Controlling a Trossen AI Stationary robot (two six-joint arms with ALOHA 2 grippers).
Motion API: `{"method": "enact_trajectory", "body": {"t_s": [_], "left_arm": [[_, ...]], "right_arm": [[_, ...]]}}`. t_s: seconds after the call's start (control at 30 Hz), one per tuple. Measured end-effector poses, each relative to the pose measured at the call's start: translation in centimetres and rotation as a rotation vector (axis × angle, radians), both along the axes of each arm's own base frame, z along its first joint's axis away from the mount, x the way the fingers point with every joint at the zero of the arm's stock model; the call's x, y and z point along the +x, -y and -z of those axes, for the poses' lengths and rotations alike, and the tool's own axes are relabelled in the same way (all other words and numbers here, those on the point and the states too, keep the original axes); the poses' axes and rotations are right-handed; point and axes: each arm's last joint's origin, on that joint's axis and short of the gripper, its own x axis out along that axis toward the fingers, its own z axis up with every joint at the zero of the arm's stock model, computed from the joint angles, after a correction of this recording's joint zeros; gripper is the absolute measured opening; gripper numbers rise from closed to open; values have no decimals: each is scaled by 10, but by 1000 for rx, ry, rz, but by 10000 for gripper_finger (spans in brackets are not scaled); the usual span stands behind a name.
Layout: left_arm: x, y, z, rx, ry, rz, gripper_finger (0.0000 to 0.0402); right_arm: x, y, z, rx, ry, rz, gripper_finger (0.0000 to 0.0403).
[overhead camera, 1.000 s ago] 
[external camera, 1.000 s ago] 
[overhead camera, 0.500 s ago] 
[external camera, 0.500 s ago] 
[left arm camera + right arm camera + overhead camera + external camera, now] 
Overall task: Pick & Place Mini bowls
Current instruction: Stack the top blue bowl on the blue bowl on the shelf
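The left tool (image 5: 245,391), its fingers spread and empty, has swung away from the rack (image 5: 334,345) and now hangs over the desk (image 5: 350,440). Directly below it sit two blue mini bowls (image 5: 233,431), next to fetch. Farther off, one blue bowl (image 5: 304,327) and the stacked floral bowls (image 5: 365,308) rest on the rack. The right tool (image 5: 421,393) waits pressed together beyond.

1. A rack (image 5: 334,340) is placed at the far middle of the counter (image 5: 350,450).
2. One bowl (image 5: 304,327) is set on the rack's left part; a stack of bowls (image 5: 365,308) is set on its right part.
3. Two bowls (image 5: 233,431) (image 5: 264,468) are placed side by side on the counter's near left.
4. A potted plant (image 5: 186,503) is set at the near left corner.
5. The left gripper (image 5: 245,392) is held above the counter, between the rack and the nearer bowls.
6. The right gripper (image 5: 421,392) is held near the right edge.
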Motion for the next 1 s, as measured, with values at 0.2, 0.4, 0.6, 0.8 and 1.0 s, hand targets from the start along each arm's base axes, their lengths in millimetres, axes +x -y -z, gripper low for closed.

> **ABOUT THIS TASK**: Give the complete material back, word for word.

> **WRITTEN SOLUTION**:
Controlling a Trossen AI Stationary robot (two six-joint arms with ALOHA 2 grippers).
Motion API: `{"method": "enact_trajectory", "body": {"t_s": [_], "left_arm": [[_, ...]], "right_arm": [[_, ...]]}}`. t_s: seconds after the call's start (control at 30 Hz), one per tuple. Measured end-effector poses, each relative to the pose measured at the call's start: translation in centimetres and rotation as a rotation vector (axis × angle, radians), both along the axes of each arm's own base frame, z along its first joint's axis away from the mount, x the way the fingers point with every joint at the zero of the arm's stock model; the call's x, y and z point along the +x, -y and -z of those axes, for the poses' lengths and rotations alike, and the tool's own axes are relabelled in the same way (all other words and numbers here, those on the point and the states too, keep the original axes); the poses' axes and rotations are right-handed; point and axes: each arm's last joint's origin, on that joint's axis and short of the gripper, its own x axis out along that axis toward the fingers, its own z axis up with every joint at the zero of the arm's stock model, computed from the joint angles, after a correction of this recording's joint zeros; gripper is the absolute measured opening; gripper numbers rise from closed to open; values have no decimals: each is scaled by 10, but by 1000 for rx, ry, rz, but by 10000 for gripper_finger (spans in brackets are not scaled); the usual span stands behind a name.
Layout: left_arm: x, y, z, rx, ry, rz, gripper_finger (0.0000 to 0.0402); right_arm: x, y, z, rx, ry, rz, gripper_finger (0.0000 to 0.0403).
[overhead camera, 1.000 s ago] 
[external camera, 1.000 s ago] 
[overhead camera, 0.500 s ago] 
[external camera, 0.500 s ago] 
[left arm camera + right arm camera + overhead camera + external camera, now] 
Overall task: Pick & Place Mini bowls
Current instruction: Stack the top blue bowl on the blue bowl on the shelf
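The left tool (image 5: 245,391), its fingers spread and empty, has swung away from the rack (image 5: 334,345) and now hangs over the desk (image 5: 350,440). Directly below it sit two blue mini bowls (image 5: 233,431), next to fetch. Farther off, one blue bowl (image 5: 304,327) and the stacked floral bowls (image 5: 365,308) rest on the rack. The right tool (image 5: 421,393) waits pressed together beyond.

1. A rack (image 5: 334,340) is placed at the far middle of the counter (image 5: 350,450).
2. One bowl (image 5: 304,327) is set on the rack's left part; a stack of bowls (image 5: 365,308) is set on its right part.
3. Two bowls (image 5: 233,431) (image 5: 264,468) are placed side by side on the counter's near left.
4. A potted plant (image 5: 186,503) is set at the near left corner.
5. The left gripper (image 5: 245,392) is held above the counter, between the rack and the nearer bowls.
6. The right gripper (image 5: 421,392) is held near the right edge.
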Motion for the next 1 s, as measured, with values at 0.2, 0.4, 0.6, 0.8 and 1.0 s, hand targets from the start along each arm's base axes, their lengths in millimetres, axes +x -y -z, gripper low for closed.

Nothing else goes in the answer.